Some say DevOps is the next step in Agile’s evolution.
Software development is changing rapidly; if you don’t change with it, modern development may leave you behind. DevOps connects information technology operations with development and vice versa; this is a big change for the art of software creation. Agile was not designed with this new level of focus on information technology operations in mind, and must change to include this focus to thrive.
According to Tony Higgins, CTO of Blueprint, the hot new trends that are supposed to replace the methodology actually are extensions of it. DevOps, for example, aims to extend the collaboration happening between development and QA teams to the operations people who are running the production infrastructure. “It’s the next step in the Agile process,” he says.
Survey data correlates with assertions it is growing in large enterprises even as DevOps is expanding. According to VersionOne’s 2016 State of Agile Report, more than 24 percent of respondents who use the methodology work for organizations with more than 20,000 employees, compared to 21 percent last year.
Addressing the State of Agile
Some enterprise software development stakeholders are shifting their sentiments by moving into enterprise Agile from software project-based/development side-only Agile.
To some, the original creed should be unwavering, even though it addresses only software development and not information technology operations. “In an ISV context, which is where Agile ‘grew up,’ this understanding did really well. But now with [it] making rapid inroads into information technology, the context is very different and, in a nutshell, the manifesto is insufficient,” says Higgins. The needs of information technology operations such as those that DevOps is meeting are driving new frameworks so it also can morph to include a Dev and Ops methodology.

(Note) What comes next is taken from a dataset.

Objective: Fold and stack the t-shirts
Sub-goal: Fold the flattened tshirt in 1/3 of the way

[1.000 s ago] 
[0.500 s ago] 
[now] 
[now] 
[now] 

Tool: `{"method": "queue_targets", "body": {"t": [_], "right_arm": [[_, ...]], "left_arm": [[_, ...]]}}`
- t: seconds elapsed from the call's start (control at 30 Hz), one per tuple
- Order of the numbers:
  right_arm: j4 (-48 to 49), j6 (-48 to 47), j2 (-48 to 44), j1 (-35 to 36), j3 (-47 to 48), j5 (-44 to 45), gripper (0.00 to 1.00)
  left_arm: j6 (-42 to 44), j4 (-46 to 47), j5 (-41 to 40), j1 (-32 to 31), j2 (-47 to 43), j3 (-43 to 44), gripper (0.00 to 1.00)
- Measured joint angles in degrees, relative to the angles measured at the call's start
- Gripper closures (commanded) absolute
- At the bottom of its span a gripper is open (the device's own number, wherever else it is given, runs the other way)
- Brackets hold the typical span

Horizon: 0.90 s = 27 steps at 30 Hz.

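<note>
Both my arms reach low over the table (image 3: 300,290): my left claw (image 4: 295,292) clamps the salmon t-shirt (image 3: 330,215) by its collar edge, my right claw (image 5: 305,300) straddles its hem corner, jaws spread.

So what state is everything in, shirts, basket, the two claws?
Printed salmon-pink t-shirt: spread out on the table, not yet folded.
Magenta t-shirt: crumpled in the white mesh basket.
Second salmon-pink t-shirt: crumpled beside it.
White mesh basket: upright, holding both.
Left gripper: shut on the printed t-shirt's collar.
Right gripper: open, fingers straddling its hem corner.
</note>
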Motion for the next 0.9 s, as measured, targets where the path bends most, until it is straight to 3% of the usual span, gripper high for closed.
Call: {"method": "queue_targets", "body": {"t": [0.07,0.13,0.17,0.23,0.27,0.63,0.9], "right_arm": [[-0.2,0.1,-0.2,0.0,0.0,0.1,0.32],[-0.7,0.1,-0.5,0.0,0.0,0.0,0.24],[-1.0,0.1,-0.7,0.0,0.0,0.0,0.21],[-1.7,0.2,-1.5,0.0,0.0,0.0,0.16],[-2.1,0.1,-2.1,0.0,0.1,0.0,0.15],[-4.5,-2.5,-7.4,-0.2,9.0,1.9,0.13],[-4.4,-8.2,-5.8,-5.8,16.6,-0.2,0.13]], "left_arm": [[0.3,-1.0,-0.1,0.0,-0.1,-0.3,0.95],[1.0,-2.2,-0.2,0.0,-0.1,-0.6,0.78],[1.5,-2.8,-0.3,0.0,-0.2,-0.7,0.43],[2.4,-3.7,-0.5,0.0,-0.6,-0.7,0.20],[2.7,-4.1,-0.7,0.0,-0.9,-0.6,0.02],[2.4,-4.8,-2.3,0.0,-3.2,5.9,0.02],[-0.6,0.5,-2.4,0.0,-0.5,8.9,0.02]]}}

“Rather than dying, Agile is transitioning from a competitive differentiator to a core competency,” says Higgins. Whether as part of Agile, what the industry calls DevOps or some new methodology, development is accelerating by building new features and innovations in small, rapid, incremental trips through the pipeline; that approach is originally a core concept of Agile. “Industry folks declaring it’s dead don’t realize that businesses have not given up on it; they’re just looking for better ways to do it,” he adds.
Agile is Growing
According to Higgins, the methodology isn’t something that just “happened” in 2001 when its manifesto came to into existence. “Software development organizations were practicing and evolving the various principles of Agile all along and the manifesto was really a culminating event that codified it,” Higgins explains.
The methodology is spreading much like DevOps, appearing in executive groups such as marketing, sales and information technology. “In marketing, they’re time-boxing their work into iterations with tangible outputs/deliverables. You’re seeing regular ‘stand-ups’ happening with the inside sales group. Agile is making fast and strong inroads into information technology, driving tighter collaboration with operations, and enabling faster delivery,” says Higgins. It is proving to be a repeatable business model that applies to every part of the organization that cares to use it.
Proof it is a core competency lies in the fact that technology must now be able to support it. “Analysis tools that help determine requirements must be able to do so in an Agile environment,” says Higgins.
Enterprises are approaching the methodology in better ways as organizations are seeing that requirements are keys to its effectiveness. “Requirements often have been overlooked in Agile processes, but recently we have seen research firms (Gartner, Forrester) and the market shift their focus to requirements to improve their deployments,” says Higgins.
Both Agile and DevOps are useful in extending the collaboration of development and QA not only to operations people but ultimately also to other departments. “Instituting DevOps, continuous integration tools or any type of automated deployments will inherently require collaboration between departments; this must actually extend well beyond just Dev, QA and Ops and to the rest of the business to ensure that end-to-end visibility is achieved and decisions are not made in isolation,” says Higgins.